A dobradora de terra brincou com o metal em seus dedos por um instante. Admirando o entalhe e a escolha, ele podia ter usado um meteorito, mas meteoritos eram fáceis de talhar e moldar ou pelo menos mais do que o metal puro e refinado. Enroscou os dedos na seda macia antes de responder.

— Acho que ele nunca se deu conta do quanto nós estávamos velhos — respondeu com o coração pesando em seu peito mais uma vez e dessa vez não haveria conversa que amenizasse.

Katara percebeu que seu coração havia acelerado. Estava curiosa sobre a resposta que Top daria, mesmo que isso não fizesse qualquer diferença agora. Sabia que a mulher podia sentir isso e então tentou disfarçar.

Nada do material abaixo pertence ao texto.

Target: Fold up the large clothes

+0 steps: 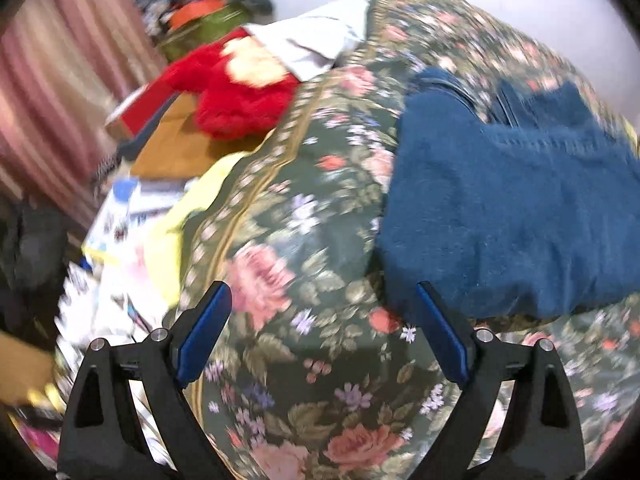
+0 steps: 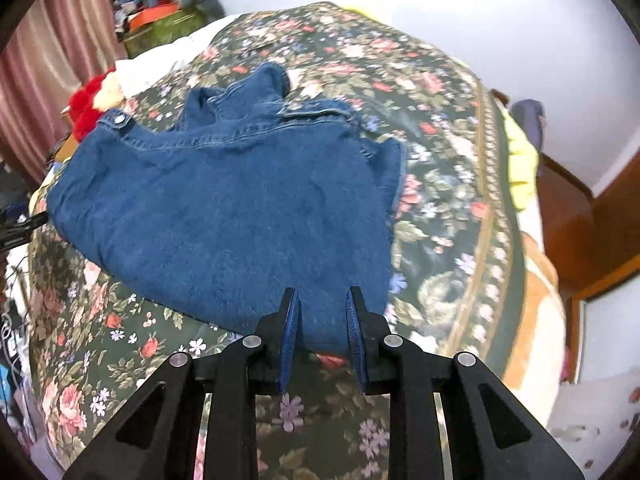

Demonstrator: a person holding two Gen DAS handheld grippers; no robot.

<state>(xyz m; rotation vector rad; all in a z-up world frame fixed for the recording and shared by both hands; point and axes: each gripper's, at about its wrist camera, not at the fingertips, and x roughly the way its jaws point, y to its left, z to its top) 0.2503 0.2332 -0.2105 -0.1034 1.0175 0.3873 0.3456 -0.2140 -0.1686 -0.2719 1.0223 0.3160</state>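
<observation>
A blue denim jacket lies folded on a dark floral bedspread, collar at the far end. In the left wrist view the jacket fills the right side. My left gripper is open wide and empty, above the bedspread just left of the jacket's near corner. My right gripper is partly open with its jaws on either side of the jacket's near hem; the fingers are not closed on the cloth.
A red plush toy and a white cloth lie at the bed's far left. Papers and clutter sit left of the bed, striped curtains beyond. A yellow cloth and wooden furniture are on the right.
</observation>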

— Você quer ficar alguma coisa? — perguntou para a consciência distante da amiga.

— Eu vou ficar com isso — respondeu, envolvendo a caixa com os braços e o colar com os dedos.

— Eu vou pedir para as crianças me ajudarem a levar o resto para o Polo Sul — disse se levantando e esticando as costas ruins pelo frio e pela umidade. Chegou a caminhar até a porta, mas algo a fez se deter e voltar para Toph — O que você responderia para ele?

— Que diferença isso faz? — a pergunta soou mais seca do que ela queria, a voz voltando a falha, seus dedos ainda traçavam o entalhe delicado — Katara! — ela chamou, antes que os passos estivessem distantes demais — Eu teria aceitado, independente de quando ou onde.